In the ensuing storyline, Power Ring is killed and the members of the Justice League and the Crime Syndicate are forced to work together to stop the Omega Man. Realizing that the situation is hopeless, Owlman betrays the League and turns them over to the Omega Man, figuring that the Syndicate could take over the League's Earth after the Omega Man kills off most of the heroes. At the last second, Batman reveals that he anticipated the Syndicate's betrayal, and has the Tangent Universe Green Lantern temporarily resurrect Luthor. Luthor builds a machine that returns the Syndicate to their world and seemingly destroys Omega Man.

=== 52 ===

The Crime Society from 52 #52; art by Justiniano.

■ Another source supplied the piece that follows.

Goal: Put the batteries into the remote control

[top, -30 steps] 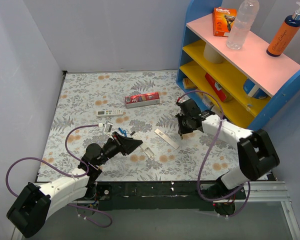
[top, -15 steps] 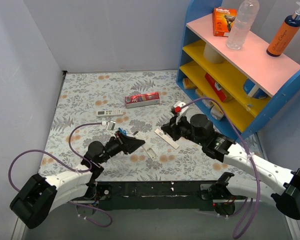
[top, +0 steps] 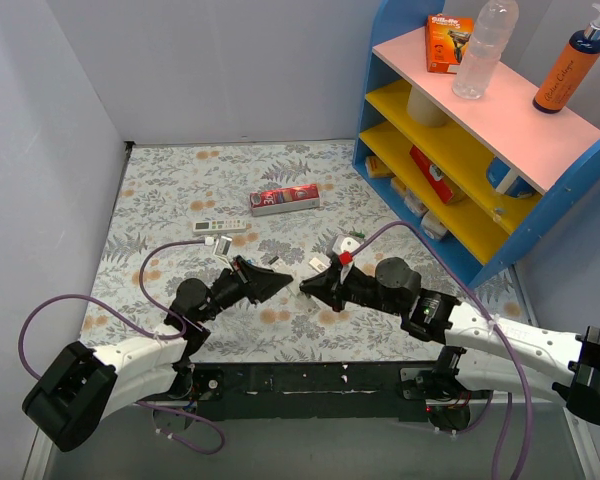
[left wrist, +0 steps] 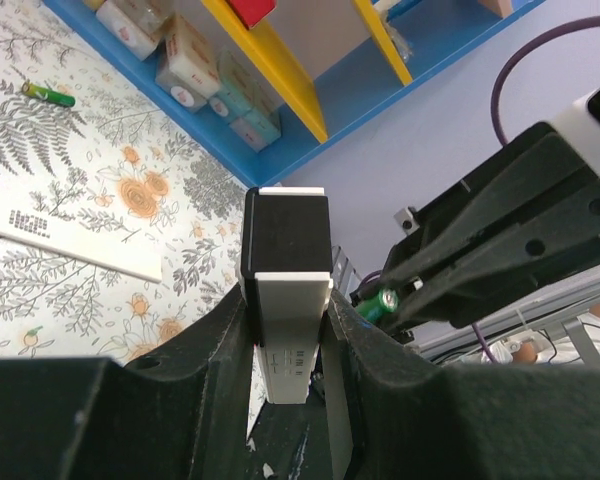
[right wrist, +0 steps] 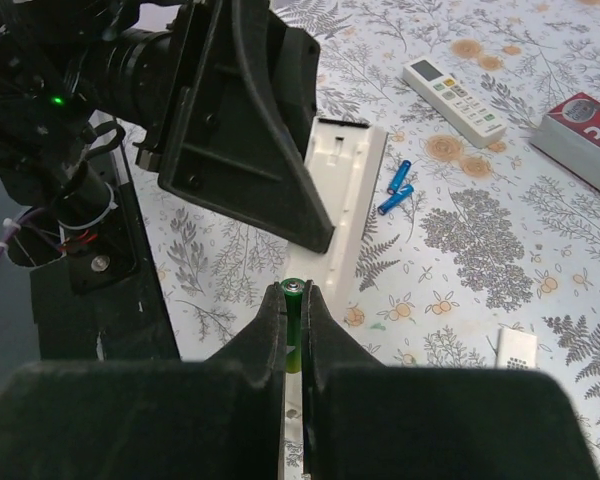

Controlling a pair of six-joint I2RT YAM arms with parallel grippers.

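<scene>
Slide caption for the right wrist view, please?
Right gripper pinches a green battery beside the white remote control clamped in the left gripper, two blue batteries loose on the table.

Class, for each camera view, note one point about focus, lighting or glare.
Top external: even light, no glare, sharp throughout. Left wrist: left gripper's fingers dark and soft up close, remote control crisp. Right wrist: right gripper's fingers blurred, tablecloth beyond in focus.

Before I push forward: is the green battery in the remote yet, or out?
Out. The green battery is pinched between the right gripper's fingers, close beside but not inside the remote control held in the left gripper.
</scene>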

In 52 #52, an alternate version of Earth-Three is shown as a part of the new Multiverse. In the depiction are characters that are altered versions of the original Justice League of America, plus the Martian Manhunter. The names of the characters and the team are not mentioned in the two panels in which they appear.

Based on comments by Grant Morrison, this alternate universe is not the pre-Crisis Earth-Three, making these new characters unrelated to previous versions. In Countdown #31, the name of this team is revealed to be the Crime Society. The Society are said to be evil doppelgangers of the heroes of Earth-2, and make their first solo appearance in Countdown Presents The Search for Ray Palmer - Crime Society #1 written by Sean McKeever and illustrated by Jamal Igle. In addition to the five known members, this version of the CSA includes evil versions of Green Arrow, Wildcat, Black Canary, Hawkwoman, Stargirl, and Spectre. Later issues introduce Annataz Arataz (the counterpart of Zatanna), and counterparts of Supergirl (Kara Zor-El), Wonder Girl (Donna Troy), and Booster Gold.

Shortly after the Crime Society's introduction, they are offered a place among Monarch's army. Already recruited into the Monarch's army, Johnny Quick wins a place in Monarch's elite squad when he defeats his Earth-9 and Earth-2 counterparts in the Countdown: Arena miniseries. All of the Crime Society members who are present in the Earth-51 dimension at the end battle with Superman-Prime and the Monarch are killed, as the entire dimension is destroyed with only Superman-Prime surviving.

=== The New 52 ===

The New 52 iteration of the Crime Syndicate, as they appeared on the cover of Justice League (vol. 2) #24 (December 2013, DC Comics), art by Ivan Reis.

In "The New 52", with the changes of this new timeline, Crime Syndicate was introduced as the true antagonists of the "Villains Month" event, and the Forever Evil series.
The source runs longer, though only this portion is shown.